TO DO >> Find and copy each line of the data that includes "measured".

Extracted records
------------------------------
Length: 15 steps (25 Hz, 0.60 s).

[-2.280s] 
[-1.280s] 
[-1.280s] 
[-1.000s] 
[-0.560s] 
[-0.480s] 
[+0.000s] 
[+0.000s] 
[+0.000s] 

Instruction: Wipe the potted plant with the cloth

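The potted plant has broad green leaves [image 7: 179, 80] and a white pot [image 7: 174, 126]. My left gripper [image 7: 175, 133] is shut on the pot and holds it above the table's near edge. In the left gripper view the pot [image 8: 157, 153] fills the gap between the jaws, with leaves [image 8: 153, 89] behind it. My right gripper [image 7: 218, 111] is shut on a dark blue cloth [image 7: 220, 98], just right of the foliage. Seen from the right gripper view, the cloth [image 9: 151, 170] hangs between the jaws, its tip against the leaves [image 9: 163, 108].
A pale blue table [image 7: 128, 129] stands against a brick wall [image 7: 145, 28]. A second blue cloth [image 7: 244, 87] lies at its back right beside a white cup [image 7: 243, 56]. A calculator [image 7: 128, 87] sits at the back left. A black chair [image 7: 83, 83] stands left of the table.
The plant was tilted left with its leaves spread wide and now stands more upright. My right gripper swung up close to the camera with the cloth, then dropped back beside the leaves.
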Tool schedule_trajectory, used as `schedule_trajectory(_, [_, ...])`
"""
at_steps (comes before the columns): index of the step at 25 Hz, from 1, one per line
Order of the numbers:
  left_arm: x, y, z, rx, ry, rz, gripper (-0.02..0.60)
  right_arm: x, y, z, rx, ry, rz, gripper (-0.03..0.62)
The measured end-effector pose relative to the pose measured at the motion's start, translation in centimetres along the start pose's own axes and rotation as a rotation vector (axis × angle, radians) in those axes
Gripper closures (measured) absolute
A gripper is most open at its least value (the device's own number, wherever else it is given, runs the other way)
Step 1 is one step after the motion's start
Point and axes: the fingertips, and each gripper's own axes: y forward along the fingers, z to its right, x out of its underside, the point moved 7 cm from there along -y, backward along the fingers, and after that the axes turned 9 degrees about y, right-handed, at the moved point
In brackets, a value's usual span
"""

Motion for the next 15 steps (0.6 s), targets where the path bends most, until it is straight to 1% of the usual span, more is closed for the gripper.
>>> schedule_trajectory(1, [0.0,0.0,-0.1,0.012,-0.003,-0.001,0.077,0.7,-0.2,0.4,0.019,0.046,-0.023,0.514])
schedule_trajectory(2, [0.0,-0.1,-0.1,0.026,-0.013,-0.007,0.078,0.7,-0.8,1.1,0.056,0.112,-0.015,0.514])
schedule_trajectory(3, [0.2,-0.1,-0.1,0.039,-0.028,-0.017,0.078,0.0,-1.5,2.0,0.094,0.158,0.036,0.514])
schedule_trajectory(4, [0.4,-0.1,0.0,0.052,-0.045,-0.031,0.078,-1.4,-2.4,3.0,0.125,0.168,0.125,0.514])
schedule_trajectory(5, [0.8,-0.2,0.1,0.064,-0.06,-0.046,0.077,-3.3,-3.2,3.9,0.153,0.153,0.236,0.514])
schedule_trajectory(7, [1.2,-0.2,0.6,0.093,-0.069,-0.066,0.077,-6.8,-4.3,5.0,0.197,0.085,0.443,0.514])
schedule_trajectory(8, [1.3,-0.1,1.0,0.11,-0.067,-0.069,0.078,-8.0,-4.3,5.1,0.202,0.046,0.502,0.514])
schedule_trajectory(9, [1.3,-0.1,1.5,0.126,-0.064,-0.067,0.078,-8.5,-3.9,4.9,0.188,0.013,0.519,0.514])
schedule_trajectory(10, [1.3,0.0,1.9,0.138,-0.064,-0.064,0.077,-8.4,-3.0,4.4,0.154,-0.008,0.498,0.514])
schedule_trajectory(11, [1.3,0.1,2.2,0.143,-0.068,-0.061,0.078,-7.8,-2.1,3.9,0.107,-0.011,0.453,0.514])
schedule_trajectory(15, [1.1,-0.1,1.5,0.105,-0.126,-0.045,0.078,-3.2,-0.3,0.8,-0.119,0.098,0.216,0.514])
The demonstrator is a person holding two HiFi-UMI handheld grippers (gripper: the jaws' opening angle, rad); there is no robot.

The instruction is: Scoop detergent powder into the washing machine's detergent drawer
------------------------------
COMPLETED EXERCISE >>
The measured end-effector pose relative to the pose measured at the motion's start, translation in centimetres along the start pose's own axes and rotation as a rotation vector (axis × angle, radians) in those axes
Gripper closures (measured) absolute

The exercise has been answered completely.